ASSIGNED TASK =
Write out every line below that contains "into".
BEGIN PROVIDED MATERIAL
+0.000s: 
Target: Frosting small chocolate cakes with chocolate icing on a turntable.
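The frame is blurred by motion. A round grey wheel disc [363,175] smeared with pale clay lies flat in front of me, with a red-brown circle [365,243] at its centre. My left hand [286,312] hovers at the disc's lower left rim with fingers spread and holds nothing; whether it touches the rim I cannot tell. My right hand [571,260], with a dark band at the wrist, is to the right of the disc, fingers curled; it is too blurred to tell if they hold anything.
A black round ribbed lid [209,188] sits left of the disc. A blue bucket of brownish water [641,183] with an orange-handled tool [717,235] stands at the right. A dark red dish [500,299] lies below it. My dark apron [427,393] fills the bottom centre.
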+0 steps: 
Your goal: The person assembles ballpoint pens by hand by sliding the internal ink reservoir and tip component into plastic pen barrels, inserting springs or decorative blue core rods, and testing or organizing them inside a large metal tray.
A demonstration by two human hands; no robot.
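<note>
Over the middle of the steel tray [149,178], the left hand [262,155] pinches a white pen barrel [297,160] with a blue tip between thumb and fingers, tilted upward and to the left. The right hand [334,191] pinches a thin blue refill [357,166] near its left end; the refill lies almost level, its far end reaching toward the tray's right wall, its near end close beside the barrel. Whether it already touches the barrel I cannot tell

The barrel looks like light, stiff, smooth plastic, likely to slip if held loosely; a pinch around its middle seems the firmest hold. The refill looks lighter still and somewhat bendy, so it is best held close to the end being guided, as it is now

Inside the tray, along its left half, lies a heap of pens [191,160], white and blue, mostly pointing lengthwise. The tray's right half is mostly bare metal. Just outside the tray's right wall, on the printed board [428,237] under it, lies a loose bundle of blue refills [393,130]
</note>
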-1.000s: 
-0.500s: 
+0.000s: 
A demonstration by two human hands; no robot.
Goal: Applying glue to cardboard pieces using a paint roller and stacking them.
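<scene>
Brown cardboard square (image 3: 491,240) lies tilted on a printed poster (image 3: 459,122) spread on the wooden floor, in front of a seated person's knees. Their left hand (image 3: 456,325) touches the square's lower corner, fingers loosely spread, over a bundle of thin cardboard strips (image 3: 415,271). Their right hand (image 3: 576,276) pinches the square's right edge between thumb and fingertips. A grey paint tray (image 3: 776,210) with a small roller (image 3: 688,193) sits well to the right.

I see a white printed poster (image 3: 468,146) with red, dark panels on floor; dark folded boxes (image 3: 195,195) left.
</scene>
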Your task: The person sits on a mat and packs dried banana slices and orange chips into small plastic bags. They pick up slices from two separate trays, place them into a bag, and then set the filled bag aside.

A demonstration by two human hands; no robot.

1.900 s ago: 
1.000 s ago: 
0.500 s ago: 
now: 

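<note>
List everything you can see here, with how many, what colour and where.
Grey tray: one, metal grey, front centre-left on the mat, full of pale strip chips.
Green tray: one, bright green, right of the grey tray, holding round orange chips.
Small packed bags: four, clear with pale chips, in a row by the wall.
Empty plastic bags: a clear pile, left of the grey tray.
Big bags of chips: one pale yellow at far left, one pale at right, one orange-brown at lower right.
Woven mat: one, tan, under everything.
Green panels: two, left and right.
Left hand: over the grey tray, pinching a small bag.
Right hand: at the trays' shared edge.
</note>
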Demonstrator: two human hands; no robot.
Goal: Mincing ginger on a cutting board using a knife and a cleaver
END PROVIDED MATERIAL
EXERCISE RESULT =
Your goal: The person assembles ballpoint pens by hand by sliding the internal ink reservoir and tip component into plastic pen barrels, inserting springs or decorative blue core rods, and testing or organizing them inside a large metal tray.
Your task: The person sits on a mat and packs dried banana slices and orange chips into small plastic bags. They pick up slices from two separate trays, place them into a bag, and then set the filled bag aside.

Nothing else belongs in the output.